So last night I went to the mighty Showcase Cinema with a good friend to take in a movie. To provide him with some anonymity lets call him Neil Belt. Now Mr Belt and I have been to see plenty of films over the years but this time it was a little different. I really wanted to watch Scorsese’s The Wolf on Wall Street but had reservations. I had heard it was a bit blue and had plenty of scenes of disrepute. Did I want to sit next to a close friend and watch this debauchery, a man who like me was a pillar of the community (ok well more him than me) and a father of a child who probably still needs help brushing their teeth,(no, is that just my 9 year old!!!).

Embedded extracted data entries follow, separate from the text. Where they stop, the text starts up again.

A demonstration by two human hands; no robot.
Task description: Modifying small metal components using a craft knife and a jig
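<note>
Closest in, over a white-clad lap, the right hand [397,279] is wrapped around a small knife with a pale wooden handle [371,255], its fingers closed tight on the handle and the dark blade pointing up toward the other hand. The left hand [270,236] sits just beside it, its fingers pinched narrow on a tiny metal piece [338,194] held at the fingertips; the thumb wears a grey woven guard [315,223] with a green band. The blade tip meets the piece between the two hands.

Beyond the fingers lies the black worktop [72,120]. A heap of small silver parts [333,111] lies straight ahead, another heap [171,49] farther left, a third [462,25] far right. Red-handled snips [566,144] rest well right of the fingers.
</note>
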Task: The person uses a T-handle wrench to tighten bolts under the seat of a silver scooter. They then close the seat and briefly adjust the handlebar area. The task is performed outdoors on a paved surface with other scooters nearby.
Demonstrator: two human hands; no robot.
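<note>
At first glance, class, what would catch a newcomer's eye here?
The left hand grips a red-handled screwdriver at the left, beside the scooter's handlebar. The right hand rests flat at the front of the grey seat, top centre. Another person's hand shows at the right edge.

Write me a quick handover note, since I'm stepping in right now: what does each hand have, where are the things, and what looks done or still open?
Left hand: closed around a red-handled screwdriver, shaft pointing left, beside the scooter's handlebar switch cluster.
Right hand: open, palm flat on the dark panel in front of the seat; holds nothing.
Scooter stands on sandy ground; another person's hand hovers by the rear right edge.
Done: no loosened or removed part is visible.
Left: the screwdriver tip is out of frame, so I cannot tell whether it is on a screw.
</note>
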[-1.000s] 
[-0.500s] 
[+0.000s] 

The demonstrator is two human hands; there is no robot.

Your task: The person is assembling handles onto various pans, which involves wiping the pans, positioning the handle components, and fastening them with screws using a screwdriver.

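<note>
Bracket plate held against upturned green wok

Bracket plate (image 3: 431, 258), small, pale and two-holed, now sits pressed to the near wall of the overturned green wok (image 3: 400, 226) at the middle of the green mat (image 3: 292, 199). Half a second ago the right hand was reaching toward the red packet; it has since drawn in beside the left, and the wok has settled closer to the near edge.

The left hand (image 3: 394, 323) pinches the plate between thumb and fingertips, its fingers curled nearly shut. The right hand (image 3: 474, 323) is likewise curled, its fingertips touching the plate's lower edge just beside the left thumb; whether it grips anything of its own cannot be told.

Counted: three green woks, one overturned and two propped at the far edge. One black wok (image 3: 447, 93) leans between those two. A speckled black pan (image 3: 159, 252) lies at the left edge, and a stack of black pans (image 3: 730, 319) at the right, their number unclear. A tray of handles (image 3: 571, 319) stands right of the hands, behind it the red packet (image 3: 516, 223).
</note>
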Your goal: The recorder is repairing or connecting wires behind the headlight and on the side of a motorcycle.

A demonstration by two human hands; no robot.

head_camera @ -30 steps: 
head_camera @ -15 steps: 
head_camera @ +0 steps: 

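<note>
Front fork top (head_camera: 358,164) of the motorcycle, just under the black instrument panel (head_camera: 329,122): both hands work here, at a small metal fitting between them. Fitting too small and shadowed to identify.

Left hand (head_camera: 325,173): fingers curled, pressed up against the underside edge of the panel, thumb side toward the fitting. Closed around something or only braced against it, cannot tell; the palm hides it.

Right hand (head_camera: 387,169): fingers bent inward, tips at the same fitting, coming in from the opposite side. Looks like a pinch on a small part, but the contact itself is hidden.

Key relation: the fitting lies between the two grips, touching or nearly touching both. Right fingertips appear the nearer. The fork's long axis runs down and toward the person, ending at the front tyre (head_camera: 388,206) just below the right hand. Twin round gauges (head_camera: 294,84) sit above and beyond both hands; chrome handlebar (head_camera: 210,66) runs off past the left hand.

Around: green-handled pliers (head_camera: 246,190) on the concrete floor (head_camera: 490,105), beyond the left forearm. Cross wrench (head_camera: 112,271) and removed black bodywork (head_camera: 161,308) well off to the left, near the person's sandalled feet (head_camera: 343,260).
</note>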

However Mr Belt said he was fine with the film choice so off we set. We settled down in the cinema watching the endless adverts and I’m feeling a little bit uncomfortable. “What if he thinks I’m a bit of perv wanting to watch this?” “What if he goes home and tells Mrs Belt, “don’t let that family anywhere near our family again, you should see the kind of things he likes to watch”. Then a glimmer of hope emerged. Mr Belt realises that Chelsea are playing tonight instead of tomorrow. “Oh well we can go if you want?” I ask hopefully. “Nah we’re here now” replied a slightly grumpy Mr Belt.
The lights went down, the 4 hours of adverts and prolonged trailers disappeared and the film started. One of the first thing you see in the film is Leo DiCaprio snorting cocaine of a prostitutes buttocks. Within the first 30 minutes there are 2 orgy scenes, a bit of domestic violence and enough drugs consumed to make even Keith Richards claim “that’s a bit excessive boys”.
There’s 3 hours of this I thought as I sank further into my chair. However Mr Belt appears to be enjoying it as do the other patrons of the cinema and I begin to loosen up a bit and start to relax a bit. Like I said as a big film fan, especially Mr Scorsese I knew I would enjoy the film but was unsettled about watching something so graphic with a fellow school run member. Once I knew Mr Belt was enjoying it I started to think maybe I’d worried about nothing.
So what of the film, is it any good. Well yes and no. Mr Dicaprio is fantastic as Jordan Belfort, the man who wanted it all regardless of who he stepped on to get there, letting loose as if appearing in his last ever film, making the whining artist from Titanic a long and distant memory. He is ably supported by Jonah Hill, who sports ridiculous hair and even more ridiculous teeth, Rob Reiner also gives a thoroughly charming performance as Jordan’s beleagured father, and Matthew McConaughey steals the entire film with 3 minutes of hilarity about cocaine snorting and the importance of masturbation in the workplace. As with everything Scorsese shoots the film looks glorious and is edited to within an inch of its life. When compared with Goodfellas (the film that this one so desperately wants to be but falls short), the Scorsese trademark violence is toned down, however there is sex and a lot of it although the editing is so sharp the actors modesty is generally preserved. The language is profane with every other word being the F word or even stronger. This sort of thing doesn’t bother me but I’d stay clear of renting the DVD for your old mum and dad.
The problem is its too long. We get from the first hour that Jordan is obsessed with money, drugs and sex, we understand that so to keep going over it in more extreme ways seems to suggest Scorsese is attempting to shock. There is a ridiculous drug fueled fight involving a telephone and a coffee table that doesn’t need to be there, there is a minor subplot involving a house butler who steals some of Jordan’s money after arranging a gay orgy. The scene goes nowhere and isn’t resolved other than the aforementioned butler receiving a bloody nose from some of Jordan’s pathetic henchmen.
Then there is Belfort himself, a completely 100% unlikeable character. He has no redeeming features and borrows a lot of audience goodwill to keep you rooting for him for 3 hours, the cop-out ending as well is quite unsatisfying. Overall its an impressive film, possibly the funniest and most fun of Scorsese’s in the last decade or so. It illustrates the excesses of the time and the damage it did to people, however you won’t come away thinking of Belfort as a reformed character or a hero, but maybe you are not meant too.
As with most 3 hour plus films you think things are going to end but it continues, and then it continues some more and you start to focus on controlling your own bladder than what is unfolding on the screen in front of you.
So what about Mr Belt and myself? Well we walked back to the car barely speaking, I still felt awkward. Chelsea had drawn at West Brom as well so I sensed it was going to be an uncomfortable journey home. We both claimed we enjoyed the film but made it quite clear that we thought it rather excessive at times and it was perhaps not a great idea to talk about its content with Mrs Rambling Dad and Mrs Belt.
So in the end a pleasant night was had by both, but what if Mr Belt had been appalled by the show? Is such risky film choices worth putting a friendship on edge? Should we have just gone to watch Sherman and Mr Peabody and led the easy life? No forget that last comment, I’m pretty sure no one should go and watch that film.